**WHAT THE TASK ASKS:** What follows is data; output all of it exactly as given.

-.-.-

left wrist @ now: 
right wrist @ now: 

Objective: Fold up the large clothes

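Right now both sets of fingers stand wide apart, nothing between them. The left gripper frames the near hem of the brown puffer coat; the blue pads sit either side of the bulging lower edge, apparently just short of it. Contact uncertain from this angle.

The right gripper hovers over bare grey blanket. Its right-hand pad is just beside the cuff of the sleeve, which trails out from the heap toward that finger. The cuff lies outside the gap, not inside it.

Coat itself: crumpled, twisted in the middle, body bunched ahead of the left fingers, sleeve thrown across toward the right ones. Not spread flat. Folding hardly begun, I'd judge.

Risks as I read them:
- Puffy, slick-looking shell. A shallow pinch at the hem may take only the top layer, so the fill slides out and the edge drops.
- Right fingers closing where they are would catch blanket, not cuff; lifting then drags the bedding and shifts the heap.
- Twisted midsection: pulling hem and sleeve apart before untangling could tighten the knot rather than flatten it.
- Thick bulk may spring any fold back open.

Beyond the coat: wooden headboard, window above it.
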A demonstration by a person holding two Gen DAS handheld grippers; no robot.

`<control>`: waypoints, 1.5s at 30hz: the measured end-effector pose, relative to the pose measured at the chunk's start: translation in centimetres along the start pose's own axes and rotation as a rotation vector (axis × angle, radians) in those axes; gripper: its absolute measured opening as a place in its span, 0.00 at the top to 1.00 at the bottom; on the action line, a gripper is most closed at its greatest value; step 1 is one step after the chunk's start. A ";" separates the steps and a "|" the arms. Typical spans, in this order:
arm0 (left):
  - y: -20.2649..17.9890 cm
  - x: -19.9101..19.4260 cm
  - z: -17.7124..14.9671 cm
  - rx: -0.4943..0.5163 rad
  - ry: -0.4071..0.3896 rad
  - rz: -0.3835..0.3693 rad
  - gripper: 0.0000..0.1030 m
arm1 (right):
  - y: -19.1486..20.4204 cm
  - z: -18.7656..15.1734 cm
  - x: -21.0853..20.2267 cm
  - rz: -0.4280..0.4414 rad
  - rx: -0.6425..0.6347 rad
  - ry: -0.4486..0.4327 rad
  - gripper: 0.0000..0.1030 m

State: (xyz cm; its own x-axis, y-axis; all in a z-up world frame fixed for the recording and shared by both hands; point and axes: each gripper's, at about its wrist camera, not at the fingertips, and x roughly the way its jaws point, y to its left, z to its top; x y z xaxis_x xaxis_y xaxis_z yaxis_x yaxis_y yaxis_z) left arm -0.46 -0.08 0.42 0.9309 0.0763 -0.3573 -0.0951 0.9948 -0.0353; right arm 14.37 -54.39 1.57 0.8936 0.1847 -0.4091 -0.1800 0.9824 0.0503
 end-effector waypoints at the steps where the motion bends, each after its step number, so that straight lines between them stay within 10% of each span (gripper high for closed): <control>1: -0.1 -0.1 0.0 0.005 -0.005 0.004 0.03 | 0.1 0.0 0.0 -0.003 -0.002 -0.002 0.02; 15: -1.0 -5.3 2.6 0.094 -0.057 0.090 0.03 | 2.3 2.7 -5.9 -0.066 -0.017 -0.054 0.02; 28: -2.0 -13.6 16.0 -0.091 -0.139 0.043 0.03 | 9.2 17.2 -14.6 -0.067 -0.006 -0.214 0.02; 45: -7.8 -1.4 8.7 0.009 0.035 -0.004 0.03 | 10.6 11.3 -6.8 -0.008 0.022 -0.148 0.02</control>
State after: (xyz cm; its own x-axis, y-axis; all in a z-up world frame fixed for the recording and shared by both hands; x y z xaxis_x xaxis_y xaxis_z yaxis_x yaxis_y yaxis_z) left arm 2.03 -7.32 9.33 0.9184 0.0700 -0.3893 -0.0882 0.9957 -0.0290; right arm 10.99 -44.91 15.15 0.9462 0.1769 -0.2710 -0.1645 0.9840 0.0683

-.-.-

**WRITTEN SOLUTION:**
left wrist @ now: 
right wrist @ now: 

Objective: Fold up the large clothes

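Right now both sets of fingers stand wide apart, nothing between them. The left gripper frames the near hem of the brown puffer coat; the blue pads sit either side of the bulging lower edge, apparently just short of it. Contact uncertain from this angle.

The right gripper hovers over bare grey blanket. Its right-hand pad is just beside the cuff of the sleeve, which trails out from the heap toward that finger. The cuff lies outside the gap, not inside it.

Coat itself: crumpled, twisted in the middle, body bunched ahead of the left fingers, sleeve thrown across toward the right ones. Not spread flat. Folding hardly begun, I'd judge.

Risks as I read them:
- Puffy, slick-looking shell. A shallow pinch at the hem may take only the top layer, so the fill slides out and the edge drops.
- Right fingers closing where they are would catch blanket, not cuff; lifting then drags the bedding and shifts the heap.
- Twisted midsection: pulling hem and sleeve apart before untangling could tighten the knot rather than flatten it.
- Thick bulk may spring any fold back open.

Beyond the coat: wooden headboard, window above it.
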A demonstration by a person holding two Gen DAS handheld grippers; no robot.

`<control>`: waypoints, 1.5s at 30hz: the measured end-effector pose, relative to the pose measured at the chunk's start: translation in centimetres along the start pose's own axes and rotation as a rotation vector (axis × angle, radians) in those axes; gripper: its absolute measured opening as a place in its span, 0.00 at the top to 1.00 at the bottom; on the action line, a gripper is most closed at its greatest value; step 1 is one step after the chunk's start. A ";" separates the steps and a "|" the arms. Typical spans, in this order:
arm0 (left):
  - y: -20.2649..17.9890 cm
  - x: -19.9101..19.4260 cm
  - z: -17.7124..14.9671 cm
  - rx: -0.4943..0.5163 rad
  - ry: -0.4071..0.3896 rad
  - rz: -0.3835..0.3693 rad
  - gripper: 0.0000..0.1030 m
arm1 (right):
  - y: -19.1486..20.4204 cm
  - z: -18.7656..15.1734 cm
  - x: -21.0853..20.2267 cm
  - rz: -0.4280..0.4414 rad
  - rx: -0.6425..0.6347 rad
  - ry: -0.4486..0.4327 rad
  - gripper: 0.0000..0.1030 m

State: (xyz cm; its own x-axis, y-axis; all in a z-up world frame fixed for the recording and shared by both hands; point and axes: each gripper's, at about its wrist camera, not at the fingertips, and x roughly the way its jaws point, y to its left, z to its top; x y z xaxis_x xaxis_y xaxis_z yaxis_x yaxis_y yaxis_z) left arm -0.46 -0.08 0.42 0.9309 0.0763 -0.3573 -0.0951 0.9948 -0.0353; right arm 14.37 -54.39 1.57 0.8936 0.1847 -0.4091 -0.1800 0.9824 0.0503
 end-effector waypoints at the steps where the motion bends, each after its step number, so that straight lines between them stay within 10% of each span (gripper high for closed): <control>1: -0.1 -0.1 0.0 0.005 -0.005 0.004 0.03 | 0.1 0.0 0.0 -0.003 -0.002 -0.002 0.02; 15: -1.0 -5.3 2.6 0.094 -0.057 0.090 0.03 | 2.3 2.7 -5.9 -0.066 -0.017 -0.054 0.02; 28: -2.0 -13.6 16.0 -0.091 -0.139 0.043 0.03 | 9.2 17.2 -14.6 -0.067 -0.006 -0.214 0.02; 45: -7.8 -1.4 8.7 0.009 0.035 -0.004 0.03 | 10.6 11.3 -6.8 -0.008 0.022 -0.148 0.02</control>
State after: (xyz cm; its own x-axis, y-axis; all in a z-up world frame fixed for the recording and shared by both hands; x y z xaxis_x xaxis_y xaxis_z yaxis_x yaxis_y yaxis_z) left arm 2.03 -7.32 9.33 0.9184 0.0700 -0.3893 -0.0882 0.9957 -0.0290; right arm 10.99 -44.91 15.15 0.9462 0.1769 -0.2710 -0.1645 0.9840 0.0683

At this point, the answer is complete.